上戸
「というわけで今の手順で作り、半月寝かしたものがあちらにありますので、向かいましょう」
やりがいとか楽しみみたいなものを見出す前に終わってしまったワイン造り体験。
肩すかしを食らって落ち込んでいると、キープさんが歩き出す。
こちらの様子におかまいなしな感じが、ちょっと職人っぽい。
少しだけテンションが上がった僕は、気を取り直してついていくことにした。
そして並んでいる樽のうちの一つの前で立ち止まる。
読んでみるとたしかに、半月前の日にちが記されていた。
「こいつを少し飲んでみましょう」
そう言うとキープさんは樽を少しだけ開き、おたまのような何かで器用にワインを掬って見せる。
普通のブドウを使っているから、その色は僕が知っているワインそのものだ。
ただよく見ると、中に何か滓のようなものが入っている。
「では遠慮なく」
アイラがどこからともなく取り出した小さなコップの中にワインを入れてもらう。
最初はペロリと舐めるように飲んでみる。
「うん、苦い……でも僕が知ってるワインよりは甘めかな?」
「ですね、いわゆるデザートワイン的な飲み口です」
「――そう、その通りなのですッ!」
僕らの適当な味の品評会をしていると、キープさんが鼻息を荒くしている。
どうやらかなり興奮してるみたいだ。
「飲み口は色々とありますが、これほどまでに甘いワインには出会ったことがありません。そして度数の低い甘口ワインでろうと、通常ワインの醸造には、最低でも二年近い時間がかかります。だというのにこれは半月ほど待つだけで作れてしまうのです!」
「ふむふむ、つまり……かなり珍しいし、量産もできるってこと?」
「その通りです。珍しく、かつできるまでも他のワインの何倍も早いということですな」
「なんと、良いこと尽くめじゃないですか!」
きゃっきゃっと子供みたいに笑うアイラは既におかわりを頼んでいた。
顔がかなり赤くなっている。
アイラもそこまでお酒に強いわけではないからなんとも言えないけど……この様子を見ている感じ、どうやら度数もそこそこ高いみたいだ。

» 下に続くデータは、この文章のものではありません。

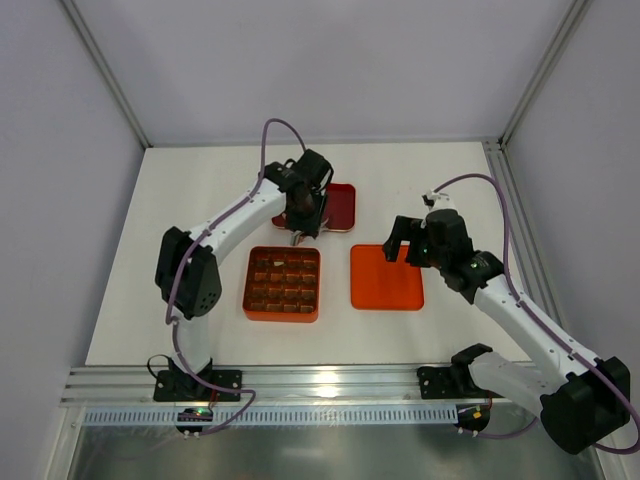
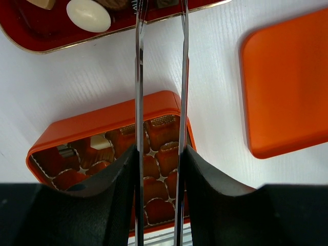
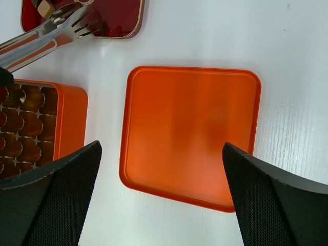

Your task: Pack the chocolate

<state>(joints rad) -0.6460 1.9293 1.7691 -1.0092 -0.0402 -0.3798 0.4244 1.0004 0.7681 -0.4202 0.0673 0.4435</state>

「ちなみにこの酵母を入れて急速で作ると半月で、何も入れずに作った場合は一ヶ月で作れます」
「そのコウボってやつは、量が確保できるものなのかな?」
「できますが、酵母菌を入れると度数が上がる代わりに味が落ちます。ちなみにこちらが一ヶ月、自然発酵させたワインです」
別の樽から、一ヶ月で造ったワインを出してもらう。
再度コップに入れて、ペロッと舐めてみる(ちなみに僕のさっきの余りは、既にアイラのお腹の中だ)。
「うん、美味しい……これなら僕でも飲めそうかも」
「あまみがつよいですね……ごくごく」
「ほどほどにしときなよ?」
「しいんでベロベロになるほどやわではありません……おかわりっ!」
ベロベロになっているアイラのこれ以上の飲酒にストップをかけながら、僕もワインをしっかりとテイスティングしてみる。
喉にするりと通って、あの度数の高いお酒特有の喉のあたりでカッとなる感覚もない。
若い子……というかワインの美味しさがわからない僕でも飲みやすいと感じる、かなり甘味の強いワインだ。
度数もそこまで高くない。
というか、さっきのコウボを使ってるやつよりも低いんじゃないかな。
甘いワインか度数が高いワイン、どっちも造れるみたいだ。
今はまだ赤だけだけど、そう遠くないうちに白ワインも造れると、キープさんが自分の胸を叩く。
「でもどうして普通よりも早くお酒ができるんだろう……?」
「さぁ……ただここまで醸成速度が早いなどという話は余所では聞いたことがありませんので、やはりブドウ自体に何かあるのだと思います」
「つまるところ、ウッディさまはすごいということなのです!!」
「はいはい」
「すごいということなのです!」
「大事なことでも、二回も言わなくて大丈夫だから」
僕が植えた樹で造ると、どうやら普通よりも早くお酒ができるみたい。
まだわかっていないだけで、他にも違いがあったりするのかな。
なんにせよ、通常の何倍もの速度でお酒が造れるっていうんならありがたい話だ。
どっちの方が売り物になるかとかをしっかりランさん達と話し合ってから、本格的な交易品にしていけたらと思う。
ただそんなことよりまずは……。
「ウッディさま……グスッ、アイラはじあわぜものでず~~!!」
ベロベロになって泣き出したアイラをなんとかして、家まで連れて行かなくちゃ。
というかアイラ、君って泣き上戸だったんだね……。